**WHAT THE TASK REQUIRES:**
Look below for the line containing "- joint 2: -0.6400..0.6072"; from there, print each line exactly up to and including the line containing "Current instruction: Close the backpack", and stop.

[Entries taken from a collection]
────────────────────
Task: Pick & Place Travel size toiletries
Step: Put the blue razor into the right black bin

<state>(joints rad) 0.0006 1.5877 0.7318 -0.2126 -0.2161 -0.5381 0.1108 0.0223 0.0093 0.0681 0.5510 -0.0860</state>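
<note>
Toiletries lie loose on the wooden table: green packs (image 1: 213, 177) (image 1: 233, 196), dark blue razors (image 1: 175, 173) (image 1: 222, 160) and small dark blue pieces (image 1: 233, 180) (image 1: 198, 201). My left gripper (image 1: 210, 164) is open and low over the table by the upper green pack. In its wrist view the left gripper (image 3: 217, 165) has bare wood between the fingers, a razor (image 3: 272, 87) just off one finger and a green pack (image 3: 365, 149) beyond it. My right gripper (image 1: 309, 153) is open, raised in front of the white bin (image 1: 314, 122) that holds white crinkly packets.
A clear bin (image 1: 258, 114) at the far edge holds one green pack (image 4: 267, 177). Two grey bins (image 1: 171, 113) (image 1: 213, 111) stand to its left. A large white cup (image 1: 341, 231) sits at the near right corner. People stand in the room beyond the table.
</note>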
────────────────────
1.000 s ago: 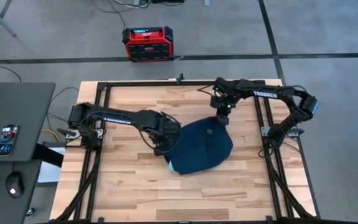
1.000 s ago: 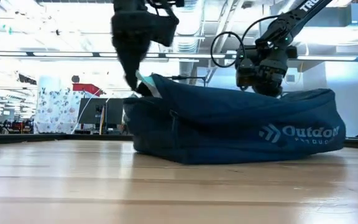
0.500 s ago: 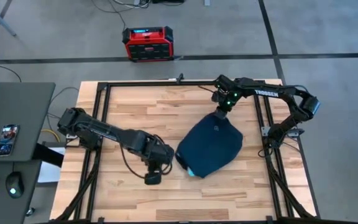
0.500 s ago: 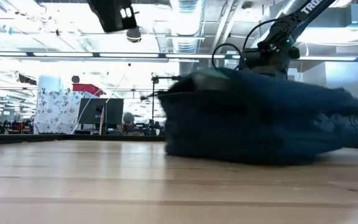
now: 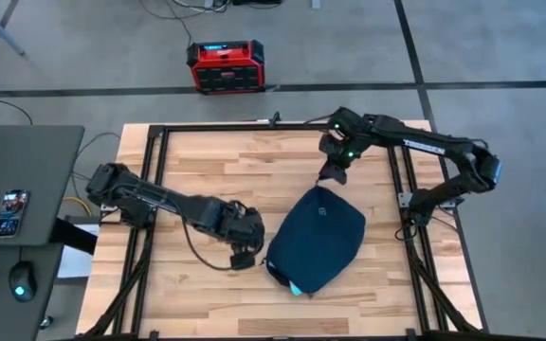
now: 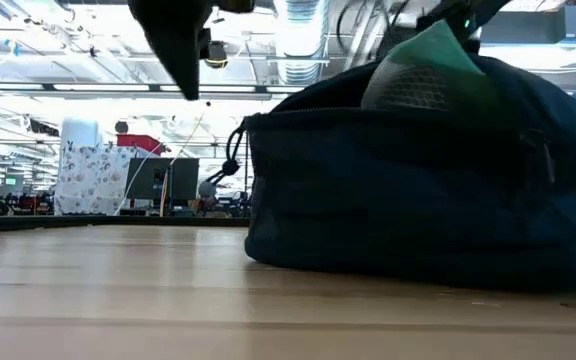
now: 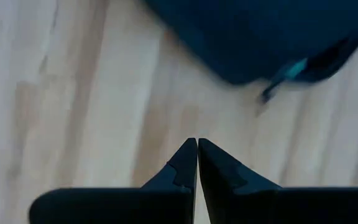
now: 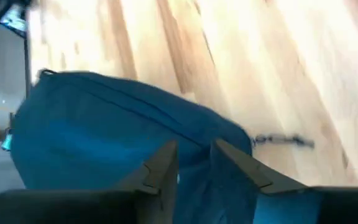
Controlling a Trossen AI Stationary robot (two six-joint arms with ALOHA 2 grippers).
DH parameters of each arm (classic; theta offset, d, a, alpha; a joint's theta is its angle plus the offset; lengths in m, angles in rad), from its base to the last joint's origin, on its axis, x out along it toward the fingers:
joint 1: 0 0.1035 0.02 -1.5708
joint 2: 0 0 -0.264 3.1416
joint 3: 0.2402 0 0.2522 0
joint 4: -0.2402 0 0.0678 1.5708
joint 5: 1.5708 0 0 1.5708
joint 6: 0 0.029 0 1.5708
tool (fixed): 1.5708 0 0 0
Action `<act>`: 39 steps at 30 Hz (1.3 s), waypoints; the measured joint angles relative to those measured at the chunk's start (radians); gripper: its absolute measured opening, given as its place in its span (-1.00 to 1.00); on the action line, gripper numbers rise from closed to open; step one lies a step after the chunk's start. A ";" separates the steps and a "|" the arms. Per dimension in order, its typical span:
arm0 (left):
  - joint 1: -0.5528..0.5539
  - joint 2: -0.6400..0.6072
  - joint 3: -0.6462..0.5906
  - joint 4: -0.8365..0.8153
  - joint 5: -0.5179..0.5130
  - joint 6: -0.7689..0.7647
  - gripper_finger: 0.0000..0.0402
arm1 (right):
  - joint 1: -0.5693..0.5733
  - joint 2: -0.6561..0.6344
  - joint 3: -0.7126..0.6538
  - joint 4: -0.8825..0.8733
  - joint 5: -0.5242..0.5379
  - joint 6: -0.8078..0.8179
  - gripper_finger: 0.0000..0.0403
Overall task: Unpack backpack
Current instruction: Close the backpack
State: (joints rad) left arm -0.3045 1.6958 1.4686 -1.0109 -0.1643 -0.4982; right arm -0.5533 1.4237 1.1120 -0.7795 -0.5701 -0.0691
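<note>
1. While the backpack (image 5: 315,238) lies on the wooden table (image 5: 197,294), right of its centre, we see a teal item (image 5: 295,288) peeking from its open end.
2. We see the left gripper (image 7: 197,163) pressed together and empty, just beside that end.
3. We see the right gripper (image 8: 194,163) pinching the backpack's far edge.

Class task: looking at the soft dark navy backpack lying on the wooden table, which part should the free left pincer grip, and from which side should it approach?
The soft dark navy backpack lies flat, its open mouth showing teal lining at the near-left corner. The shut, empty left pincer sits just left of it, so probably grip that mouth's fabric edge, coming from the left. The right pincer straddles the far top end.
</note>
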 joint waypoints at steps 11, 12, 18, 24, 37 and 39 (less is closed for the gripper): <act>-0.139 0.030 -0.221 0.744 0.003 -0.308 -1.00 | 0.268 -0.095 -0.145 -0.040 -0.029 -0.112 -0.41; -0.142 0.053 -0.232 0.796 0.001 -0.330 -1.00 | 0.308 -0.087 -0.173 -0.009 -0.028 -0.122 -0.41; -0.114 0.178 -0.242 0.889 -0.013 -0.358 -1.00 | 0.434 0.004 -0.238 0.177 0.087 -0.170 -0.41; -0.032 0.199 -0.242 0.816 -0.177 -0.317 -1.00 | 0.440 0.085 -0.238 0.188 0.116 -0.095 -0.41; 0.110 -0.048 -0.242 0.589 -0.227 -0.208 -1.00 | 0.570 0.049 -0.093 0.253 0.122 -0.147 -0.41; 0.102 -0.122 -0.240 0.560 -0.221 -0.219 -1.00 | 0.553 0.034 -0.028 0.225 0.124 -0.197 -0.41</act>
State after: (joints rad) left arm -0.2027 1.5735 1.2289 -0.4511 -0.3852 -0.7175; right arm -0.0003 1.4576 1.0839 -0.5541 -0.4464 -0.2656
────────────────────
**OUTPUT:**
  - joint 2: -0.6400..0.6072
  - joint 3: -0.6462..0.5906
  - joint 4: -0.8365..0.8153
  - joint 5: -0.5179..0.5130
  - joint 6: -0.7689..0.7647
  - gripper_finger: 0.0000..0.0402
arm1 (right):
  - joint 1: -0.5693..0.5733
  - joint 2: -0.6561..0.6344
  - joint 3: -0.7126..0.6538
  - joint 4: -0.8825..0.8733
  - joint 5: -0.5242..0.5379
  - joint 6: -0.8078..0.8179
  - gripper_finger: 0.0000..0.0403
Overall task: Unpack backpack
Current instruction: Close the backpack

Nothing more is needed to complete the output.